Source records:

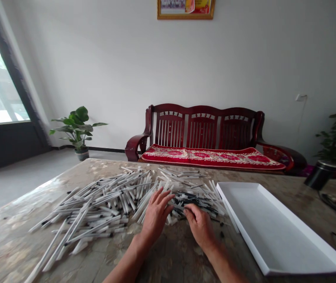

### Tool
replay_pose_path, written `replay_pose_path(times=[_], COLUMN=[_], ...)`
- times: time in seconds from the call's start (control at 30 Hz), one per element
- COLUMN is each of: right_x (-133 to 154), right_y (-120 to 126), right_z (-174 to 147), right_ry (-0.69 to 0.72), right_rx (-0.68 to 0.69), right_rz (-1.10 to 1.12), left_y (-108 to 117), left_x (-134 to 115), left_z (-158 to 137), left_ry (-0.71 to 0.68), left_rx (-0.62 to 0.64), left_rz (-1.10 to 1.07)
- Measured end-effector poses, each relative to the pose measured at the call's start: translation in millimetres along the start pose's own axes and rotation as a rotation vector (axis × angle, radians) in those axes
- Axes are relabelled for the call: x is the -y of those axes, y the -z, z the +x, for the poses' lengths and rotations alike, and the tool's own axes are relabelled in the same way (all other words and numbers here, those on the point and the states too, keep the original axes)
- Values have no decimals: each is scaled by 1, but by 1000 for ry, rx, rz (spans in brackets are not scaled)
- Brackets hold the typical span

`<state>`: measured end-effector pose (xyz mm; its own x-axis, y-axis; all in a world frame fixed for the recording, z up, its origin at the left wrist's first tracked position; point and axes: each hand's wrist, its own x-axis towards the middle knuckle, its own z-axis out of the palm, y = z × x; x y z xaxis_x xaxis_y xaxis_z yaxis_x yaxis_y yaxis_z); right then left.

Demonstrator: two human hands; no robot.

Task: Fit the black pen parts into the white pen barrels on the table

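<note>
Mottled grey-brown and faintly glossy, the tabletop (168, 261) spreads out nearest, with clock directions read from between the hands and twelve straight ahead. At three o'clock lies a long white tray (286, 232), smooth-walled, shallow and rectangular. The right hand (199, 225) is curled, thumb and forefinger drawn close together; the left hand (155, 210) has its fingers loosely fanned, thumb lowered. A slim pale piece (177, 206) shows between them — whether either hand grips it, I cannot tell. Just past the hands, at one o'clock, thin dark rods (206, 202) lie in a tangle. Slender, straight white tubes (109, 200), many black-tipped, sprawl in a criss-crossed heap from nine o'clock to twelve. A dark cylinder (321, 175) stands at two o'clock. Beyond the table, a glossy red-brown wooden sofa (203, 133) with slatted panels and scrolled arms sits at twelve, its seat under a red patterned cover (209, 156); at ten, a broad-leaved potted plant (81, 122). Behind is a plain, pale wall (126, 59) — a gilt-edged frame (185, 16) hangs high at twelve.
</note>
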<state>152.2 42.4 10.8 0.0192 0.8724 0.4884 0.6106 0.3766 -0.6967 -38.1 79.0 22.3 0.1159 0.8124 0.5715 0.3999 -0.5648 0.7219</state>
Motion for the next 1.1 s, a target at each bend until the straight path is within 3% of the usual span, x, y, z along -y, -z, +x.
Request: replay_pose_path(times=[0.07,0.13,0.27,0.37,0.47,0.57,0.77,0.93,1.1], right_x=[-2,-7,-18,-22,-23,-23,-24,-25,-26], right_y=[0,0,-3,-5,-7,-7,-4,-5,-7], right_z=[0,1,1,1,1,1,2,2,2], right_ry=[-10,-47,-122,-106,-81,-74,-31,1,25], right_rx=[-8,-43,-104,-83,-63,-78,-129,-127,-136], right_rz=[39,76,64,34,19,28,30,19,12], left_y=[1,4,18,34,50,62,83,112,124], left_x=[-3,-2,8,14,20,26,32,32,41], left_z=[1,2,4,5,6,7,11,23,27], left_ry=[-55,-69,-5,139,326,470,595,753,779], left_rx=[97,82,-163,-309,-365,-356,-341,-192,-116], left_rz=[102,157,338,576,722,738,749,891,1041])
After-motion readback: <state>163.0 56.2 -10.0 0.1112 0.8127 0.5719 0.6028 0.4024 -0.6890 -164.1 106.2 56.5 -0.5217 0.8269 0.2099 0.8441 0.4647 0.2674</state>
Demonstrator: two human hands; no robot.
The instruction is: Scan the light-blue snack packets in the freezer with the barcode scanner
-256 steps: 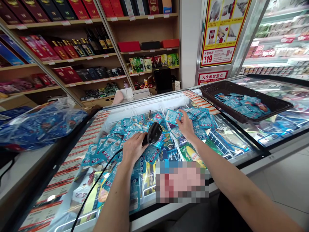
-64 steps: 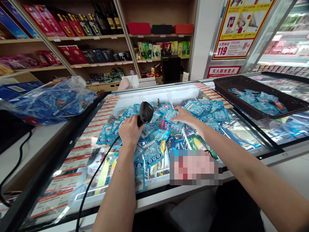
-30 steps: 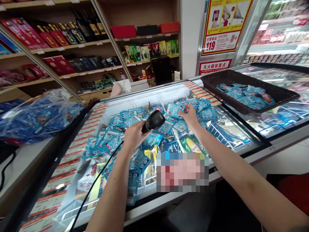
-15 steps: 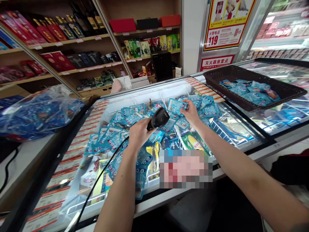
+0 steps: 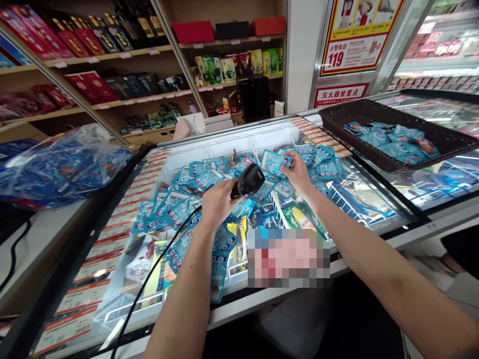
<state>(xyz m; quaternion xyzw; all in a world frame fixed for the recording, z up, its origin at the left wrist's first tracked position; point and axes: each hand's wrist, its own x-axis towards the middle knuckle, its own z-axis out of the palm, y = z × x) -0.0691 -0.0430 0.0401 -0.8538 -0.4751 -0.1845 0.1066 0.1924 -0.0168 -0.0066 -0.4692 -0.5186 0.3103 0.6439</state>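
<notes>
My left hand is wrapped round a black barcode scanner, whose cable trails down to the lower left. The scanner's head points toward a small blue packet. My right hand pinches that packet by its right edge, with its printed side facing up. Many similar blue packets lie spread over the glass top of a chest freezer, beneath and around both hands. Through the glass, yellow and green wrapped goods show in white wire baskets.
A dark brown basket with more blue packets stands on the freezer at the right. A clear plastic bag full of blue packets rests on the left counter. Stocked shelves rise behind. A pixelated patch hides part of the freezer's front.
The whole view has shifted slightly. Both hands keep their grips, with the scanner and the blue packet in nearly the same places.
</notes>
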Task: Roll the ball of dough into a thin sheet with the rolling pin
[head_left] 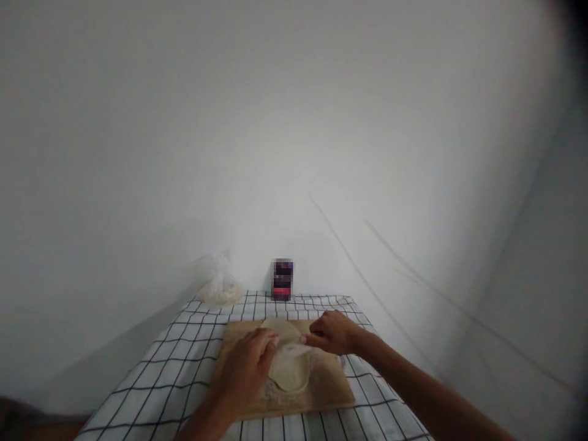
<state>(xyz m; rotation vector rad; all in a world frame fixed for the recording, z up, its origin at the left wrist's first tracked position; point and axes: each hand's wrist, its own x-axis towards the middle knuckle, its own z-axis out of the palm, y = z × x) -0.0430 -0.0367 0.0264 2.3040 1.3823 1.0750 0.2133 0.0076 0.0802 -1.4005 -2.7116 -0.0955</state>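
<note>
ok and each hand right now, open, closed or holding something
Left hand: over the dough's left side; grip cannot be told.
Right hand: partly curled; whether it holds anything cannot be told.

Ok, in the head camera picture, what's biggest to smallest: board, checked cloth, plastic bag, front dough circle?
1. Checked cloth
2. Board
3. Plastic bag and front dough circle: too alike to rank; the dough is nearer the camera.
</note>
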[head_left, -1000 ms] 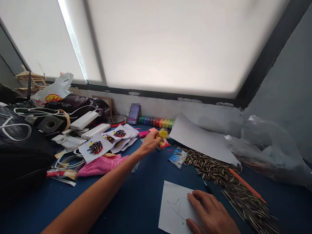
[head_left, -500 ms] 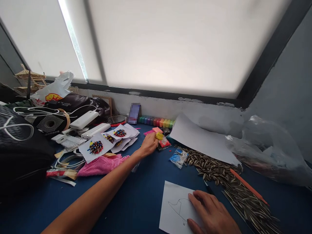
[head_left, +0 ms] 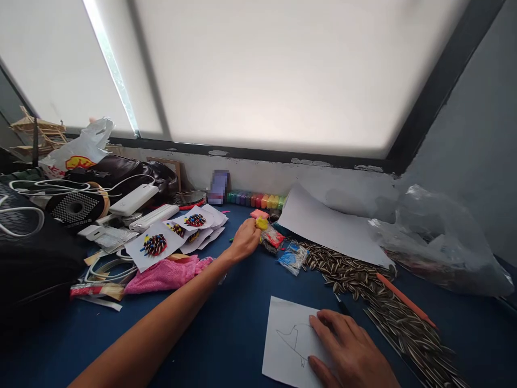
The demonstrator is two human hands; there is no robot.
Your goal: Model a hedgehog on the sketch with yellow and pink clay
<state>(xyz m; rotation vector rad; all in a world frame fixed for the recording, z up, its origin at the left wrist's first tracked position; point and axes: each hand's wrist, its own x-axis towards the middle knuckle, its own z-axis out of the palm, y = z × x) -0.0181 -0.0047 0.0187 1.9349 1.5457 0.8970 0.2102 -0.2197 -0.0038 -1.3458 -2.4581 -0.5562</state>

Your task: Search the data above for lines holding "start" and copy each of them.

Problem solution:
- times: time in seconds from the call's start (control at 30 Hz), one per element
- Measured end-effector poses, each relative to the pose measured at the call's start: translation in millimetres along the start pose's own axes and rotation as a rotation vector (axis × angle, radians) in those axes

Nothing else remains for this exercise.